- Olympic skateboarding
- Venue: Ariake Urban Sports Park
- Dates: 25 July 2021
- Competitors: 20 from 12 nations
- Winning score: 37.18

Medalists
- 1st place, gold medalist(s):  / Yuto Horigome / Japan
- 2nd place, silver medalist(s):  / Kelvin Hoefler / Brazil
- 3rd place, bronze medalist(s):  / Jagger Eaton / United States

= Skateboarding at the 2020 Summer Olympics – Men's street =

Olympic skateboarding event

The 2020 Summer Olympics men's street skateboarding competition occurred on 25 July 2021 at Ariake Urban Sports Park in Tokyo, Japan.

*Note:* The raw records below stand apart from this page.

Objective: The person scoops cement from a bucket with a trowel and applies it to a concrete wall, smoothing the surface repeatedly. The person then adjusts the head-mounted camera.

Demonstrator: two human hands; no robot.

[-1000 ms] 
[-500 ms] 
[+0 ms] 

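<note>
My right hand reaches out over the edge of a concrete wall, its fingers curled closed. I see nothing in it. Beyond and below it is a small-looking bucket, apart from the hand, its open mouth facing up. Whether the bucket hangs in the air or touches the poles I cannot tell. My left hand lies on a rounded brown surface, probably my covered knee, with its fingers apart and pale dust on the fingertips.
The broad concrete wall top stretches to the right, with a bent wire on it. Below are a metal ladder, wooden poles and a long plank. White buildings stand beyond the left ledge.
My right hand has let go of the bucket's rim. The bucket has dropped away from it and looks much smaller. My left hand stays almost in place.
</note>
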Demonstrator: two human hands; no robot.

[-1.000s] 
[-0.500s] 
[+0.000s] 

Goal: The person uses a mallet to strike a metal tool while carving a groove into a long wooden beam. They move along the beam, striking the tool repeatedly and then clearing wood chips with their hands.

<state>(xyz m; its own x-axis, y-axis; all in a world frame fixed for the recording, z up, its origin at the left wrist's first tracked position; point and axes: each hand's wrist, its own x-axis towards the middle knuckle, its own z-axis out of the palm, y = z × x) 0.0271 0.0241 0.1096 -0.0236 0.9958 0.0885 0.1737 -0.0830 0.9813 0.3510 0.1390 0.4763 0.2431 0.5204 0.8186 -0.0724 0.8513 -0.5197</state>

It was originally scheduled to be held in 2020, but on 24 March 2020, the Olympics were postponed to 2021 due to the COVID-19 pandemic.

Yuto Horigome of Japan won the gold medal, with Kelvin Hoefler of Brazil and Jagger Eaton of the United States winning the silver and bronze medals.

==Qualification==

- 3 from the World Championships
- 16 from the World Olympic Rankings
- 1 host nation place

==Competition format==
All 20 skateboarders did two 45-second runs, and then five single tricks rounds. Only the top 4 scores from the seven rounds for each skateboarder counted toward the final score. The top 8 skateboarders from the semifinals qualified for the finals, where the scores were reset and follow the same two 45 second round and five single trick round format.

== Results ==
=== Semifinals ===
The top 8 skateboarders of 20 advanced to the finals.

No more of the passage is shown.